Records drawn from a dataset

# # # # #

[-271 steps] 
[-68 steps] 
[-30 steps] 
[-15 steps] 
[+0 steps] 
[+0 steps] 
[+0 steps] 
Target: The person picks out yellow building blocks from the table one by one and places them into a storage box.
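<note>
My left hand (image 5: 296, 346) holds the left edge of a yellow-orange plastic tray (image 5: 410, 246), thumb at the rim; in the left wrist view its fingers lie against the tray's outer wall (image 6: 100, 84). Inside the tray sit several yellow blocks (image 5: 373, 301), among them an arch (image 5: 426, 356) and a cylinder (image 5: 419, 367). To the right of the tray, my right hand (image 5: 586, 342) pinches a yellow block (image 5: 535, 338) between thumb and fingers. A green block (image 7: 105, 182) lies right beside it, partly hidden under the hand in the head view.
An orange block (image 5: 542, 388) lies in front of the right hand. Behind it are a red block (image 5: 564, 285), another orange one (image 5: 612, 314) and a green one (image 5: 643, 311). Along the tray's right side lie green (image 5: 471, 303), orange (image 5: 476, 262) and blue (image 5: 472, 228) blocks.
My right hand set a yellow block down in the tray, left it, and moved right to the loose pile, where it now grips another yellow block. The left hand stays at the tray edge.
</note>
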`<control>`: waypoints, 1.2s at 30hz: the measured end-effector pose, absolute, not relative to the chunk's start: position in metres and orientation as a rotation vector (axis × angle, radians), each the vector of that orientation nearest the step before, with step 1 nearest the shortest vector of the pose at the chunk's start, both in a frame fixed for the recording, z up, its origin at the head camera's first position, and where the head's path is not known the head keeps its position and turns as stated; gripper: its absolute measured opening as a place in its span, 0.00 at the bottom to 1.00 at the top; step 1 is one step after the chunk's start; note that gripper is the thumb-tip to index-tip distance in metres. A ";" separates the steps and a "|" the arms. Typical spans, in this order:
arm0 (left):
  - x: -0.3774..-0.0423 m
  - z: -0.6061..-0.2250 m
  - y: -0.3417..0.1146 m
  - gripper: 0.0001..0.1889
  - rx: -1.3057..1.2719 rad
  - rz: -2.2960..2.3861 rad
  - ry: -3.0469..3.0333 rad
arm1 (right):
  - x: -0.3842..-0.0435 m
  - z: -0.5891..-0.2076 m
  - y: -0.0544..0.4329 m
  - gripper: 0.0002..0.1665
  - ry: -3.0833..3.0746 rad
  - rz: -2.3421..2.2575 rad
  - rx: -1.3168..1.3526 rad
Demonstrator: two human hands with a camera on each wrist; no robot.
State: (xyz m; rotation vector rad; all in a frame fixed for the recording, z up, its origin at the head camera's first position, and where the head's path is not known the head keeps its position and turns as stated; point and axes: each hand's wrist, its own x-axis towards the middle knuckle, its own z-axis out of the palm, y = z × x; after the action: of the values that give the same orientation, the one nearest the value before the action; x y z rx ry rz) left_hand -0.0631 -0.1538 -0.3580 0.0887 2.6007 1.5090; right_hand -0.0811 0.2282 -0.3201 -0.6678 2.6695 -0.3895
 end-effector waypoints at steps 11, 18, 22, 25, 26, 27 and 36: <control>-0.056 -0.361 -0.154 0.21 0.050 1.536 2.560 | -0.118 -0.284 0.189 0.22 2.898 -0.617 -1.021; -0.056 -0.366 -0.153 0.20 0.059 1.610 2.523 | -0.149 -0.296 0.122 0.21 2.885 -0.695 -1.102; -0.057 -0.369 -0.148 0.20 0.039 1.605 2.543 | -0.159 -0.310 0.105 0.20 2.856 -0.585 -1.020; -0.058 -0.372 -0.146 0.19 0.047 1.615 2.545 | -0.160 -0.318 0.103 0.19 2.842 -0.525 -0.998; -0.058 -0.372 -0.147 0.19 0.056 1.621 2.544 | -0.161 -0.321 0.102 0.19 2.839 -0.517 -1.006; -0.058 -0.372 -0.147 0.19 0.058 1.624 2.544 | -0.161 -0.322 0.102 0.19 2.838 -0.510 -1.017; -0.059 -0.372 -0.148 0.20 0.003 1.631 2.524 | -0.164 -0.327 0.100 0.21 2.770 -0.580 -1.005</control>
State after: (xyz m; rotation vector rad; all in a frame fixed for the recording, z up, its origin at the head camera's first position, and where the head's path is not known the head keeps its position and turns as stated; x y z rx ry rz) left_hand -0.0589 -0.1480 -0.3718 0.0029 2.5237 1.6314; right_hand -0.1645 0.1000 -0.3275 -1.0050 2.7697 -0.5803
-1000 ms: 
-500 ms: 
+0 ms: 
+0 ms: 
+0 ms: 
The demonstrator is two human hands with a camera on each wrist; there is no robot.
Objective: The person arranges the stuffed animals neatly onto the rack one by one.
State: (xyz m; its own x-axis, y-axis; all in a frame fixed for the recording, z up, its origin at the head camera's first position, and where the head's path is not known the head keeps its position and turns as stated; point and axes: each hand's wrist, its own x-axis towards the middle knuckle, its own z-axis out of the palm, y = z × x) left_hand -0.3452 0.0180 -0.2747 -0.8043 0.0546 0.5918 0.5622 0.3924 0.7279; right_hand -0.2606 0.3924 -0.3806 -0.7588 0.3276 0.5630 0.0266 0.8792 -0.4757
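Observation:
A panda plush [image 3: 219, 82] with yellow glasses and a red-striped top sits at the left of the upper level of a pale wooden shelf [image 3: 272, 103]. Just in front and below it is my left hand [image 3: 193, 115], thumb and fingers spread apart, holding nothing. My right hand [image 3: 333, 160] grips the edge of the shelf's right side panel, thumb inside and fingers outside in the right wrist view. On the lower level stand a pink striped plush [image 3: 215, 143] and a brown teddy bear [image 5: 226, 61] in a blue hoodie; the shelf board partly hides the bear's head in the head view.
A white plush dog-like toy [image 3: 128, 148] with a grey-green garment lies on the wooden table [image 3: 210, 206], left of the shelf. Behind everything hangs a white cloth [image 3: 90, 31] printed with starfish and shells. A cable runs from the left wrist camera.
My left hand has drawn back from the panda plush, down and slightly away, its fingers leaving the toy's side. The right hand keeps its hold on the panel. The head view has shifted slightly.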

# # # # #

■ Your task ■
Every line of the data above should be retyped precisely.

■ Answer to the exercise ■
[-271 steps] 
[-68 steps] 
[-30 steps] 
[-15 steps] 
[+0 steps] 
[+0 steps] 
[+0 steps] 
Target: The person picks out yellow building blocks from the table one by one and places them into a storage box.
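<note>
My left hand (image 5: 296, 346) holds the left edge of a yellow-orange plastic tray (image 5: 410, 246), thumb at the rim; in the left wrist view its fingers lie against the tray's outer wall (image 6: 100, 84). Inside the tray sit several yellow blocks (image 5: 373, 301), among them an arch (image 5: 426, 356) and a cylinder (image 5: 419, 367). To the right of the tray, my right hand (image 5: 586, 342) pinches a yellow block (image 5: 535, 338) between thumb and fingers. A green block (image 7: 105, 182) lies right beside it, partly hidden under the hand in the head view.
An orange block (image 5: 542, 388) lies in front of the right hand. Behind it are a red block (image 5: 564, 285), another orange one (image 5: 612, 314) and a green one (image 5: 643, 311). Along the tray's right side lie green (image 5: 471, 303), orange (image 5: 476, 262) and blue (image 5: 472, 228) blocks.
My right hand set a yellow block down in the tray, left it, and moved right to the loose pile, where it now grips another yellow block. The left hand stays at the tray edge.
</note>
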`<control>`: waypoints, 1.2s at 30hz: the measured end-effector pose, absolute, not relative to the chunk's start: position in metres and orientation as a rotation vector (axis × angle, radians), each the vector of that orientation nearest the step before, with step 1 nearest the shortest vector of the pose at the chunk's start, both in a frame fixed for the recording, z up, its origin at the head camera's first position, and where the head's path is not known the head keeps its position and turns as stated; gripper: its absolute measured opening as a place in its span, 0.00 at the bottom to 1.00 at the top; step 1 is one step after the chunk's start; note that gripper is the thumb-tip to index-tip distance in metres. A ";" separates the steps and a "|" the arms. Typical spans, in this order:
arm0 (left):
  - x: -0.3774..-0.0423 m
  - z: -0.6061..-0.2250 m
  - y: -0.3417..0.1146 m
  - gripper: 0.0001..0.1889
  - rx: -1.3057..1.2719 rad
  - rz: -2.2960..2.3861 rad
  - ry: -3.0469..3.0333 rad
arm1 (right):
  - x: -0.3842..-0.0435 m
  - z: -0.5891..-0.2076 m
  - y: -0.0544..0.4329 m
  - gripper: 0.0002..0.1665
  - ry: -3.0833..3.0746 rad
  - rz: -2.3421..2.2575 rad
  - rx: -1.3168..1.3526 rad
Demonstrator: two human hands with a camera on each wrist; no robot.
State: (xyz m; rotation vector rad; all in a frame fixed for the recording, z up, its origin at the head camera's first position, and where the head's path is not known the head keeps its position and turns as stated; point and axes: each hand's wrist, its own x-axis towards the middle knuckle, its own z-axis out of the palm, y = z × x; after the action: of the values that give the same orientation, the one nearest the value before the action; x y z rx ry rz) left_hand -0.0631 -0.1538 -0.3580 0.0887 2.6007 1.5090; right_hand -0.0811 0.2282 -0.3201 -0.6678 2.6695 -0.3895
 end-effector waypoints at steps 11, 18, 22, 25, 26, 27 and 36: <control>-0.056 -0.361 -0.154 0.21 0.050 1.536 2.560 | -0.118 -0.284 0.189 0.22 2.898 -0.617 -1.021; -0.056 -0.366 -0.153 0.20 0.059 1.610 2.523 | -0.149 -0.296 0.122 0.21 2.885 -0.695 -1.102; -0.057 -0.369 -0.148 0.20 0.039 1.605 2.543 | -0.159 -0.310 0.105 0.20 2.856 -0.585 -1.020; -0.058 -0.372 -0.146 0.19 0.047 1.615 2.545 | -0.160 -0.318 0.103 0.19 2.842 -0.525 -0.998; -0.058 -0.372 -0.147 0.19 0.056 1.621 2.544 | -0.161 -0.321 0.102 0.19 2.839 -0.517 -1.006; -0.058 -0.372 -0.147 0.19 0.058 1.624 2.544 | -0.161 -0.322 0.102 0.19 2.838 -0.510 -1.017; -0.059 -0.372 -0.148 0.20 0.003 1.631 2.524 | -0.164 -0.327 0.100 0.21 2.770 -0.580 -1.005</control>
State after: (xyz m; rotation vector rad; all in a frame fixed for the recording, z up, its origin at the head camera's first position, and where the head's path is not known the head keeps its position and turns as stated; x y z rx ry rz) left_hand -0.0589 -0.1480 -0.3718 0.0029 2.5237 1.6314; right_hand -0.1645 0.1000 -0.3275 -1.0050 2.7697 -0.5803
-1000 ms: 
-500 ms: 
+0 ms: 
+0 ms: 
+0 ms: 
The demonstrator is two human hands with a camera on each wrist; there is no robot.
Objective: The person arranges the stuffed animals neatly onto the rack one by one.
State: (xyz m; its own x-axis, y-axis; all in a frame fixed for the recording, z up, its origin at the head camera's first position, and where the head's path is not known the head keeps its position and turns as stated; point and axes: each hand's wrist, its own x-axis towards the middle knuckle, its own z-axis out of the palm, y = z × x) left_hand -0.3452 0.0180 -0.2747 -0.8043 0.0546 0.5918 0.5622 0.3924 0.7279; right_hand -0.2606 0.3924 -0.3806 -0.7588 0.3276 0.5630 0.0266 0.8792 -0.4757
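Observation:
A panda plush [image 3: 219, 82] with yellow glasses and a red-striped top sits at the left of the upper level of a pale wooden shelf [image 3: 272, 103]. Just in front and below it is my left hand [image 3: 193, 115], thumb and fingers spread apart, holding nothing. My right hand [image 3: 333, 160] grips the edge of the shelf's right side panel, thumb inside and fingers outside in the right wrist view. On the lower level stand a pink striped plush [image 3: 215, 143] and a brown teddy bear [image 5: 226, 61] in a blue hoodie; the shelf board partly hides the bear's head in the head view.
A white plush dog-like toy [image 3: 128, 148] with a grey-green garment lies on the wooden table [image 3: 210, 206], left of the shelf. Behind everything hangs a white cloth [image 3: 90, 31] printed with starfish and shells. A cable runs from the left wrist camera.
My left hand has drawn back from the panda plush, down and slightly away, its fingers leaving the toy's side. The right hand keeps its hold on the panel. The head view has shifted slightly.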

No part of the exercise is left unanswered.